I picked it up quickly, and immediately found the benefits. As a touch-typist I learned the layout and began writing at a pretty darn high speed, autocorrecting my errors like I do with my computer's keyboard, and quickly reaching the point where I no longer needed to look at the screen. My suspicions were confirmed, and it became a must-have feature.

Soon after the iPhone was unveiled, and I was floored by it, at least for most of its unveiling. The lack of expandable storage, replaceable battery, availability on anyone but Cingular, and hardware keyboard sunk it for me. I knew I could never type as quickly, accurately, or without looking on an on-screen keyboard and its lack of tactile feedback, and I moved on and stuck with keyboard models ever since.

But prior to my current device I had seen the pattern phones were taking. The coolest, slickest, best-specced phones didn't have keyboards, and I knew I was going to have to make a change and get used to it. I played with the Moment's on-screen options and determined that even if they slowed me down a bit, I could get used to it. Plus Swype was actually pretty cool for one-handed writing. I had also determined that I was going to get an EVO 4G if Sprint didn't get a variant of the Samsung Galaxy S. And then all my desires were answered in the form of the Epic 4G which was both a Galaxy S AND had a keyboard.
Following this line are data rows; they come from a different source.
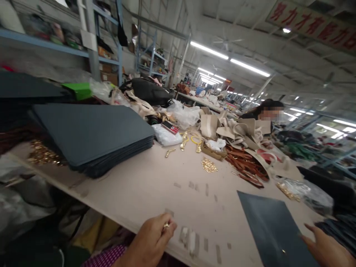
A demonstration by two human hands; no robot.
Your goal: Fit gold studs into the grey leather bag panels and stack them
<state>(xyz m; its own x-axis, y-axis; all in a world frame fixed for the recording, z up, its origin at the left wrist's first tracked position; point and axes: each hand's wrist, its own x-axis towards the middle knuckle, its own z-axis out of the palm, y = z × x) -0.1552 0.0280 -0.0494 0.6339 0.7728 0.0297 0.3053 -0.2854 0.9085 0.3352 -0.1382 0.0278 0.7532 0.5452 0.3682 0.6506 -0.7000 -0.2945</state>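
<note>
My left hand is closed near the table's front edge, with a small gold metal piece showing between thumb and fingers. On the right, my right hand has its fingers apart at the right edge of a dark blue-grey panel; a fingertip seems to touch it. A small gold fitting sits on that panel near its lower part. Farther back on the table lies a loose pile of small gold pieces.
A thick stack of dark panels stands at left, beside more gold pieces. Brown leather straps, beige pieces, a red-keyed phone and plastic bags crowd the back. A person is beyond the table.
</note>
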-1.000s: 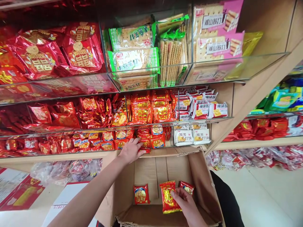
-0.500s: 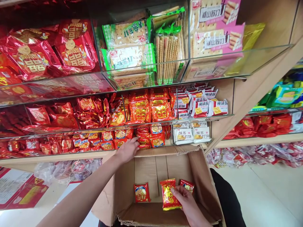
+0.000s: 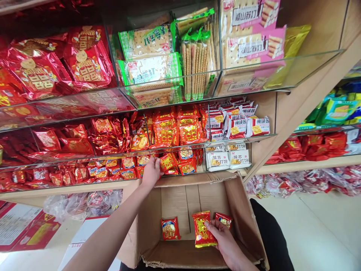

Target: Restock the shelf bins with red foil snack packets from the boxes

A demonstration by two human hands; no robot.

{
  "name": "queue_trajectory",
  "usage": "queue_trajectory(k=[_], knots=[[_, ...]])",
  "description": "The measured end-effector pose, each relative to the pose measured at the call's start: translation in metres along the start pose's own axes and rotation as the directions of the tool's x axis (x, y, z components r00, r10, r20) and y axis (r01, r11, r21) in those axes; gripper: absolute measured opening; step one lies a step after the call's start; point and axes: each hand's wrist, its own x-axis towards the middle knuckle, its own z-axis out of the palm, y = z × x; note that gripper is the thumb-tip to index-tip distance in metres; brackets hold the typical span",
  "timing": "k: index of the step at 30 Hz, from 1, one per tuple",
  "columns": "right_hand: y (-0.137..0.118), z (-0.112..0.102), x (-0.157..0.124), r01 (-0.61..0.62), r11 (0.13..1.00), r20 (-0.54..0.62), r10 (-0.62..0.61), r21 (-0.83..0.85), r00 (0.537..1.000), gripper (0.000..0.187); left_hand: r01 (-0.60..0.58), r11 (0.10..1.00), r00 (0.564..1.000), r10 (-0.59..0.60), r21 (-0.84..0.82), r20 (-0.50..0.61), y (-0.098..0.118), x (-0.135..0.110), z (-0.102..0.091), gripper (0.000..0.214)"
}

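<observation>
We take the cardboard box (image 3: 243, 216) as our landmark. Over its opening, right of centre and toward its near side, we find the red-and-gold packet (image 3: 201, 235). The right hand (image 3: 225, 241) is clamped on it: the thumb presses the printed face near its right edge, and the packet extends to the left of the hand. We record that face turned up toward the camera. The long axis runs from the box's far side to its near side, slanting slightly, with the far end leaning left.

The left hand (image 3: 152, 171) is at the box's far left corner, beside a tilted red packet (image 3: 169, 162) on the lowest shelf (image 3: 84, 188). Its fingers lie at that packet's left edge; whether they grip it we cannot tell.

Inside the box, a loose packet (image 3: 170, 229) lies toward the left wall. A second loose packet (image 3: 224, 219) lies toward the right, partly covered by the right hand. The right fingers behind the held packet are hidden, and we cannot establish how far that packet is from the box floor.
</observation>
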Motion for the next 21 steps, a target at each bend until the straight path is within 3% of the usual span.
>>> queue_trajectory(k=[5,10,16,21], knots=[[-0.001,0.001,0.000,-0.018,0.996,0.032,0.016,0.089,0.999,0.033,0.099,0.970,0.993,-0.112,-0.222,-0.046,-0.002,0.005,0.009,0.011],[0.000,0.000,0.002,-0.040,0.990,0.080,0.029,0.139,0.996,0.032,0.119,0.945,0.987,-0.147,-0.305,-0.071,0.000,0.006,0.013,0.018],[0.001,0.000,0.002,-0.068,0.993,0.069,0.062,0.098,0.996,0.033,0.052,0.970,0.985,-0.088,-0.236,-0.147,0.005,0.009,0.021,0.012],[-0.001,0.000,0.000,-0.073,0.994,0.071,0.067,0.083,0.995,0.032,-0.022,0.998,0.971,0.008,-0.056,-0.239,0.011,0.008,0.030,0.012]])
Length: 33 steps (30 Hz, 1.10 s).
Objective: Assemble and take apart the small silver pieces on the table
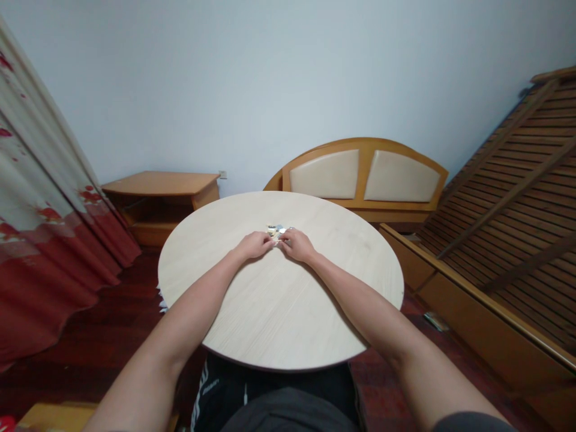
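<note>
"Where are the hands?"

"Out at the middle of the round wooden counter [279,315]. The left hand [254,245] and right hand [297,245] lie palm down, fingers curled, their tips almost meeting."

"Holding anything?"

"I can't tell. They're partly closed, right up against a small cluster of bits [274,230], which sits just past the fingertips. The bits are too small to make out, though some look silvery and one yellowish."

"And around the counter?"

"A padded headboard [364,177] stands behind it, a slatted bed base [508,198] leans on the right, and a wooden bedside cabinet [157,186] and a red-and-white curtain [40,180] are on the left."
</note>
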Motion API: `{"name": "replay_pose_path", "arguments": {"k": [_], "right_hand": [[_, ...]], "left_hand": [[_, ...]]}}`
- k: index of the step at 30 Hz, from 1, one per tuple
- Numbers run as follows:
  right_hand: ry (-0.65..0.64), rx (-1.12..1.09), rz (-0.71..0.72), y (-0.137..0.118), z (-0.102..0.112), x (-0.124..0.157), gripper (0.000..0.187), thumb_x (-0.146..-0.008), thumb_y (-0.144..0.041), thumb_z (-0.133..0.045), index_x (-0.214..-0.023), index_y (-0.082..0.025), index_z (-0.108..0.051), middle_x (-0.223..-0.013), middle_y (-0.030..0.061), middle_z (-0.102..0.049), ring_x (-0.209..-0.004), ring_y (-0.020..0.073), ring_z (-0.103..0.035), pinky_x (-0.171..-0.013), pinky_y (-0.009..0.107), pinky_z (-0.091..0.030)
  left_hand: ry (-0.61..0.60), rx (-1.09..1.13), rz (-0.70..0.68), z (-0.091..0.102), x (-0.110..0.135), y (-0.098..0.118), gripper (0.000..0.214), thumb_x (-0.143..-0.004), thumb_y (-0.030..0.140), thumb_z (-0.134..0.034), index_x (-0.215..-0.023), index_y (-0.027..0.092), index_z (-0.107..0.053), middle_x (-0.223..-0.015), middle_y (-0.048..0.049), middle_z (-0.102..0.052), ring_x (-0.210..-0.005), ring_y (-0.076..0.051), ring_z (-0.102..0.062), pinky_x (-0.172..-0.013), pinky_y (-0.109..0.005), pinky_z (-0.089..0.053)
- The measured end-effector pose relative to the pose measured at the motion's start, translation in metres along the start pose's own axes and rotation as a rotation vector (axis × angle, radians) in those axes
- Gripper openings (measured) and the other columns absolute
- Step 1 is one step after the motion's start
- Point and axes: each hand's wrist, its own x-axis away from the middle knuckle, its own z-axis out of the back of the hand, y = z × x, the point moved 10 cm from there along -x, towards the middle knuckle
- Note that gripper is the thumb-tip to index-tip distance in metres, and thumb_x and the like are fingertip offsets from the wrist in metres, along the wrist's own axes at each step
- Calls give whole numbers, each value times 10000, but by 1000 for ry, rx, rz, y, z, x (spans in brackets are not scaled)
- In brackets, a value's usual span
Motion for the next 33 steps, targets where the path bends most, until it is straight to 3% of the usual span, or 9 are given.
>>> {"name": "replay_pose_path", "arguments": {"k": [8, 16, 33], "right_hand": [[-24, -7, -3, 0, -3, -1, 164, -955, -246, -704, -1069, -156, -782, -1092, 126, -779, -1030, 261, -679, -919, 342, -482], [-82, -25, 19, 0, -10, -1, 178, -976, -310, -683, -1013, -160, -770, -990, 106, -760, -921, 236, -655, -830, 314, -455], [-95, -36, 50, -2, -11, -1, 155, -972, -295, -686, -892, -169, -730, -880, 73, -735, -828, 211, -620, -739, 292, -389]], "left_hand": [[5, 7, -4, -2, 0, -2, 365, -979, 495, -603, -1006, 187, -796, -993, -88, -805, -872, -236, -698, -736, -304, -469], [18, 17, -2, -3, 0, -6, 326, -944, 489, -651, -1010, 192, -770, -990, -75, -794, -861, -233, -693, -723, -304, -460], [13, 25, -19, -1, 1, -2, 310, -938, 476, -651, -983, 191, -765, -960, -66, -787, -838, -223, -683, -693, -300, -434]]}}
It didn't take long for me to run into a serious problem with the Epic, though: the keyboard sucks. Physically, it's fine. The keys feel good, and they've got a nice give to them, and the spacing's good. I was able to get my speed up to usual pretty quickly and I would have been fine with it, except it randomly SKIPS inputs. You can type a whole paragraph and go back and notice that a third of your words are randomly missing letters that you DEFINITELY typed. I know myself, I know my autocorrection, and I typed those letters. But they're simply not there. So not cool.

I put up with this for a while, and finally I decided to see if I could do better. So I installed the freshly-ripped Gingerbread keyboard on my phone and told myself to spend a couple of days without the hardware keyboard. And in the last few months my keyboard's been used for nothing but checking whether my phone's frozen.

Turns out onscreen typing's not only not as bad as I thought, but faster. For one thing the built-in autocorrection works better than I expected and is certainly an improvement over the random missed letters. Common little errors are corrected as you go, and while sometimes its recommendations are laughable, most of the time it's pretty helpful. I also quickly found that, to a degree, I still didn't need to look at the screen. Even with the lack of the physical feel of the keys, I knew their positions well enough to make do pretty darn well. All in all, I adjusted much faster than I expected and with the exception of entering odd strings of text or URLs I didn't mind it the way I expected. Punctuation's a bitch in many cases, but I struggle through it.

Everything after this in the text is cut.